- Baradashi Rural Municipality, Jhapa
Mr. Garamlal, 66, has lost count how many times he has stayed up all night during the monsoon seasons. As soon as it starts to rain, he looks for plastic sheets to cover his handful of belongings. He spends the night scooping out water seeping in through his walls. Winter can be just as harsh for him and his 61-year-old wife. As temperature drops, the elderly couple struggles to sleep on their cold mud floor. They spend all night stoking the fire to keep their room warm. The fire is a necessity but an ever-imposing risk to their sticks and thatched house. The house does not have a proper door and the walls are crumbling. Several generations of Garamlal’s family spent their lives in this house located in the eastern lowlands of Nepal.
The couple’s main source of income is their daily wage for labor work. They earn less than USD 5 per day when they get a chance to work.
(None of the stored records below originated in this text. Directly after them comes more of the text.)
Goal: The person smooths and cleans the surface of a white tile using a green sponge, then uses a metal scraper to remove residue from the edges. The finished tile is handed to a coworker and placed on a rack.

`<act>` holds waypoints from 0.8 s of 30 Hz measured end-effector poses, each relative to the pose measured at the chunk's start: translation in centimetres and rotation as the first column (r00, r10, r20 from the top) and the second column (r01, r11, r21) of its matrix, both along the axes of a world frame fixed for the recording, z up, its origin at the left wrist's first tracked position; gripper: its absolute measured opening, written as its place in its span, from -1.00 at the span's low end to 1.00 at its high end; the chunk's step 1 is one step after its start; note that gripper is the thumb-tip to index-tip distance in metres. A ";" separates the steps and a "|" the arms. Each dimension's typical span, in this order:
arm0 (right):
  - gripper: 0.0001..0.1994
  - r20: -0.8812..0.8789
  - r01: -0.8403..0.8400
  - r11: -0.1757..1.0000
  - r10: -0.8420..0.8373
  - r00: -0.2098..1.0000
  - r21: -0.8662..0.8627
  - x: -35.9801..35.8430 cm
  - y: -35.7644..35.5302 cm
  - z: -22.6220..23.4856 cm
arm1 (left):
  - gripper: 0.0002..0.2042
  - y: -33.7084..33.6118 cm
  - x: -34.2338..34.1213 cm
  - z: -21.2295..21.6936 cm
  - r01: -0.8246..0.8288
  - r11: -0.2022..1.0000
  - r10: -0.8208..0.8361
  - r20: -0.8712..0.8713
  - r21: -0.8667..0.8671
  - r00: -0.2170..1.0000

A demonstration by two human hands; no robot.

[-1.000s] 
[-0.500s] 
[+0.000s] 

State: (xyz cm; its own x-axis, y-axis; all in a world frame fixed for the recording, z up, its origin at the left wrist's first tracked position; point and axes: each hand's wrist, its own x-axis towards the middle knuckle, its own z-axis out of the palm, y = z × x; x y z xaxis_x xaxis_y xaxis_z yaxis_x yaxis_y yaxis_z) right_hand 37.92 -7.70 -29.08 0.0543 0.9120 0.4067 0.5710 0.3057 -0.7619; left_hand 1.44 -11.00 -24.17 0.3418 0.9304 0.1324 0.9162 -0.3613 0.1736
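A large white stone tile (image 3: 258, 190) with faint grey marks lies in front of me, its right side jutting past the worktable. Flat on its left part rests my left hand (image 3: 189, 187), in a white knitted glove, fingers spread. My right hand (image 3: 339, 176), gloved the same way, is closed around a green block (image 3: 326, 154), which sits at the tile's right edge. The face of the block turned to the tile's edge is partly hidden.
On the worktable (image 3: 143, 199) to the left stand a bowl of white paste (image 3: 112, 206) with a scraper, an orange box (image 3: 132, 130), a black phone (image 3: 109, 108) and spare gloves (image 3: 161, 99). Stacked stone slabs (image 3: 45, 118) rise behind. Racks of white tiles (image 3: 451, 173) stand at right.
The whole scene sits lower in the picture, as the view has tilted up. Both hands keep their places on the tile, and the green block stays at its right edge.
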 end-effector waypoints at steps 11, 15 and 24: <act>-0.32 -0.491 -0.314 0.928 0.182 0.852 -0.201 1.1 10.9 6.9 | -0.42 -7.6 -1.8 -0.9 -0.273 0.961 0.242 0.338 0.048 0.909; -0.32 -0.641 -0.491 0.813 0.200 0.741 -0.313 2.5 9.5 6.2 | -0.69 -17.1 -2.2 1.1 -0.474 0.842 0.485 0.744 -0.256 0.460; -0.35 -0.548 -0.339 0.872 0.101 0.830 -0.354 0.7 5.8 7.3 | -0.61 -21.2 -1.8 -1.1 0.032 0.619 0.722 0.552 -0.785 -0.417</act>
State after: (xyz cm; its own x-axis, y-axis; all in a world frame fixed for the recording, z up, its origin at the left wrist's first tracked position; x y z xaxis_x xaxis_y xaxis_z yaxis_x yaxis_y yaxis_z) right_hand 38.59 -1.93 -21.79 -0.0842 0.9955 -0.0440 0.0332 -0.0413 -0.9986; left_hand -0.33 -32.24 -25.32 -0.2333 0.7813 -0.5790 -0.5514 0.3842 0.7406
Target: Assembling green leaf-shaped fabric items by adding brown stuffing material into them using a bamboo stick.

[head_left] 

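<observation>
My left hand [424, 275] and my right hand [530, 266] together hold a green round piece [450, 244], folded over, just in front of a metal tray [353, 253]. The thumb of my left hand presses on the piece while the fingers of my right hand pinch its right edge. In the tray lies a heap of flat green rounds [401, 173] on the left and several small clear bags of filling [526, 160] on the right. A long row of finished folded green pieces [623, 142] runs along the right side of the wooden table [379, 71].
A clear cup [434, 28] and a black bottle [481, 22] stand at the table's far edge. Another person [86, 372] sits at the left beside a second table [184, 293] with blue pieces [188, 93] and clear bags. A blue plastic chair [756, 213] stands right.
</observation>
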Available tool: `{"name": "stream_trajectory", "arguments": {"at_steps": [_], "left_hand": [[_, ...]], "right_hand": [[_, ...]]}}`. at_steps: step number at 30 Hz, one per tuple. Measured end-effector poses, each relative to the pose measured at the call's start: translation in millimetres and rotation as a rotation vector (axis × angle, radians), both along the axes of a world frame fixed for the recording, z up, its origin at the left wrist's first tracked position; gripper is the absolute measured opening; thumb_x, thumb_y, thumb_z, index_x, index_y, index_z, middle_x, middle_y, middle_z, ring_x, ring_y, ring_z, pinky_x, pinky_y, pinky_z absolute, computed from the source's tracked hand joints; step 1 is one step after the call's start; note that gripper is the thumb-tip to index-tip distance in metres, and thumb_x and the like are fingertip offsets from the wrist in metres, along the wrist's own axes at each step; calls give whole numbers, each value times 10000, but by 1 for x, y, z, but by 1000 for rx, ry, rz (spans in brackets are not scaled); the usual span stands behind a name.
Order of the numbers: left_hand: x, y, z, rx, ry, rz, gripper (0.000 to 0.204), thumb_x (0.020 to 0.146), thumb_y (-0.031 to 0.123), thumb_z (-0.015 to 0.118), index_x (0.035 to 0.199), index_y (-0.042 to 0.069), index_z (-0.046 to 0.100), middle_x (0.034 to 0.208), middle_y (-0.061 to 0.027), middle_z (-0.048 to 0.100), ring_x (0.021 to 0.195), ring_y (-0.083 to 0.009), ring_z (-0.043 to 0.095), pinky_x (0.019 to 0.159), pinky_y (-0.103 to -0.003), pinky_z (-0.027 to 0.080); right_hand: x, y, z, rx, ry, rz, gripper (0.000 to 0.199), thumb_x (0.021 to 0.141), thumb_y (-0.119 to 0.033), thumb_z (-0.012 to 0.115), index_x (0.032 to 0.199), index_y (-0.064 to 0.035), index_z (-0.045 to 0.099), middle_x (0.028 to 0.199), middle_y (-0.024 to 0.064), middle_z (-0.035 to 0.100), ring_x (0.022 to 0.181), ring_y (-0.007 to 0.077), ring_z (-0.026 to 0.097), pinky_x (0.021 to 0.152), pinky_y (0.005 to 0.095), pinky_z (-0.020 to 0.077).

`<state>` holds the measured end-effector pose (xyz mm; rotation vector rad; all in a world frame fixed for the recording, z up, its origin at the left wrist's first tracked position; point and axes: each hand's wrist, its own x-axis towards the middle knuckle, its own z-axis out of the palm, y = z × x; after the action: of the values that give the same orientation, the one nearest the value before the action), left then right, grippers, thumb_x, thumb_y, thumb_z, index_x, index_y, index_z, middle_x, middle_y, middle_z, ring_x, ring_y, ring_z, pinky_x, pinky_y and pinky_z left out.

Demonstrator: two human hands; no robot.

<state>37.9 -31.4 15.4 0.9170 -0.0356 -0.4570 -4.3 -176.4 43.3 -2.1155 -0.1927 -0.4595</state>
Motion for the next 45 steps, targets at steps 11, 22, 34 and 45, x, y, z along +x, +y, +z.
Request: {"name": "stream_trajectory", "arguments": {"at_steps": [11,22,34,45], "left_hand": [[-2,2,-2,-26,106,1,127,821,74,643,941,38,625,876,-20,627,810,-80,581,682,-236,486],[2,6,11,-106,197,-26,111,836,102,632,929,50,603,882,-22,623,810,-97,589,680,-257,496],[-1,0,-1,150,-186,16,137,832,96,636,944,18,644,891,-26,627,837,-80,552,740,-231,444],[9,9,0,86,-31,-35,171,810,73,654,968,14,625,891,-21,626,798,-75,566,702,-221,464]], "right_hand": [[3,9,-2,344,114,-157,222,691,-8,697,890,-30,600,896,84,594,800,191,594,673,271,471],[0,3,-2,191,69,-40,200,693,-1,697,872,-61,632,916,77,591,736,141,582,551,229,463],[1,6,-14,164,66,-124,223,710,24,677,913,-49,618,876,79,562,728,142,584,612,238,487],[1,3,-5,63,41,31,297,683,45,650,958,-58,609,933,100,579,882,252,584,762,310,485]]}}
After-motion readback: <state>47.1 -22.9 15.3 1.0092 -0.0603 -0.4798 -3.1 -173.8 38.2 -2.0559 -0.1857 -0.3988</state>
Occasionally, they forage for edible ferns from the nearby forest to sell in the market. The couple seems resigned to their fate. Solid houses that protect people from bad weather and keeps their belongings safe from intruders while they are away are what other people live in. For them, it is not even a dream worth conceiving.
Rajbanshi tribe is the indigenous tribe mostly inhabiting in Nepal’s southern plains known as the Terai region. Their main occupation is farming and cattle raising. There are about 115,000 Rajbanshi people in Nepal. Many Rajbanshi families live on lands that are not registered in their names. Some of them are squatting on private lands while a majority has been living on government lands. Rajbanshis prefer to live-in close-knit groups that are bound together by ancestral ties. The literacy rate is quite low among Rajbanshi people. Their sources of income mainly include fishing, selling puffed rice, and daily wage labor.